What is expected :: Reproduce the entries exactly. Omit none of them.

Dataset extract ::
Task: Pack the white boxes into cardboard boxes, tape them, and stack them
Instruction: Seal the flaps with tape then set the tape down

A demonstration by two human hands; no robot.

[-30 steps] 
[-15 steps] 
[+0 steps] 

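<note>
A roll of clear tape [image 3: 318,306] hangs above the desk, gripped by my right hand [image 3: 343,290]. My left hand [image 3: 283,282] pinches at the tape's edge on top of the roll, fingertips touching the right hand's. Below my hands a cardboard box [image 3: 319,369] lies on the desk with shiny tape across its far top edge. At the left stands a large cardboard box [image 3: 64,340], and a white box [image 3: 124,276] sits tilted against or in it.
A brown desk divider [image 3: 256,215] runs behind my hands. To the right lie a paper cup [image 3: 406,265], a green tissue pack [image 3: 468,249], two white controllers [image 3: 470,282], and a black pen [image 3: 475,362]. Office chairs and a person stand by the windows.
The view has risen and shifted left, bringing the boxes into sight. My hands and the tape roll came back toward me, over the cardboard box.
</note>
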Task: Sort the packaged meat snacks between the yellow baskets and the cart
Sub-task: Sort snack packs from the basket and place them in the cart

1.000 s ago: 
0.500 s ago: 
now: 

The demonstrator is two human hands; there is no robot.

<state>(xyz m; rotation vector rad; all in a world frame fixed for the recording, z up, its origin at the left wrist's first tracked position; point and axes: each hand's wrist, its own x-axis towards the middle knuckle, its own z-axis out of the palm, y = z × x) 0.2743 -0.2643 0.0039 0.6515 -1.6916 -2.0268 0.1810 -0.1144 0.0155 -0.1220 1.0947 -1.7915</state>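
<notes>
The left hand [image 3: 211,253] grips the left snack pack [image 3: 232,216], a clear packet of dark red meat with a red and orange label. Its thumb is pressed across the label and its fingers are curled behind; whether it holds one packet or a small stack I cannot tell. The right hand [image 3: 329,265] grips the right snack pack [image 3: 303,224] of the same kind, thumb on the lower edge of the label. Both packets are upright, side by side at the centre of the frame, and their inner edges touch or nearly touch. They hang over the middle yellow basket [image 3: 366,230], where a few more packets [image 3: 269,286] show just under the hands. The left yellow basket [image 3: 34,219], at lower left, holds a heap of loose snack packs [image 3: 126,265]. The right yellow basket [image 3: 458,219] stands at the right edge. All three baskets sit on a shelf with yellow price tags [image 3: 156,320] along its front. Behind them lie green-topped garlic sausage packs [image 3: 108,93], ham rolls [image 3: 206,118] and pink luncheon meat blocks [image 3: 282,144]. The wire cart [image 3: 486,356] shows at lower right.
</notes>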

Finished exercise ::
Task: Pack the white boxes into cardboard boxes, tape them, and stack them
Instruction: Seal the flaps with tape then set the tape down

A demonstration by two human hands; no robot.

[-30 steps] 
[-15 steps] 
[+0 steps] 

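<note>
A roll of clear tape [image 3: 318,306] hangs above the desk, gripped by my right hand [image 3: 343,290]. My left hand [image 3: 283,282] pinches at the tape's edge on top of the roll, fingertips touching the right hand's. Below my hands a cardboard box [image 3: 319,369] lies on the desk with shiny tape across its far top edge. At the left stands a large cardboard box [image 3: 64,340], and a white box [image 3: 124,276] sits tilted against or in it.
A brown desk divider [image 3: 256,215] runs behind my hands. To the right lie a paper cup [image 3: 406,265], a green tissue pack [image 3: 468,249], two white controllers [image 3: 470,282], and a black pen [image 3: 475,362]. Office chairs and a person stand by the windows.
The view has risen and shifted left, bringing the boxes into sight. My hands and the tape roll came back toward me, over the cardboard box.
</note>
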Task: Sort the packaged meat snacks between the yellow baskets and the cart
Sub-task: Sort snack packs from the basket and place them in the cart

1.000 s ago: 
0.500 s ago: 
now: 

The demonstrator is two human hands; there is no robot.

<state>(xyz m; rotation vector rad; all in a world frame fixed for the recording, z up, its origin at the left wrist's first tracked position; point and axes: each hand's wrist, its own x-axis towards the middle knuckle, its own z-axis out of the palm, y = z × x) 0.2743 -0.2643 0.0039 0.6515 -1.6916 -2.0268 0.1810 -0.1144 0.0155 -0.1220 1.0947 -1.7915</state>
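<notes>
The left hand [image 3: 211,253] grips the left snack pack [image 3: 232,216], a clear packet of dark red meat with a red and orange label. Its thumb is pressed across the label and its fingers are curled behind; whether it holds one packet or a small stack I cannot tell. The right hand [image 3: 329,265] grips the right snack pack [image 3: 303,224] of the same kind, thumb on the lower edge of the label. Both packets are upright, side by side at the centre of the frame, and their inner edges touch or nearly touch. They hang over the middle yellow basket [image 3: 366,230], where a few more packets [image 3: 269,286] show just under the hands. The left yellow basket [image 3: 34,219], at lower left, holds a heap of loose snack packs [image 3: 126,265]. The right yellow basket [image 3: 458,219] stands at the right edge. All three baskets sit on a shelf with yellow price tags [image 3: 156,320] along its front. Behind them lie green-topped garlic sausage packs [image 3: 108,93], ham rolls [image 3: 206,118] and pink luncheon meat blocks [image 3: 282,144]. The wire cart [image 3: 486,356] shows at lower right.
</notes>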

This exercise requires nothing further.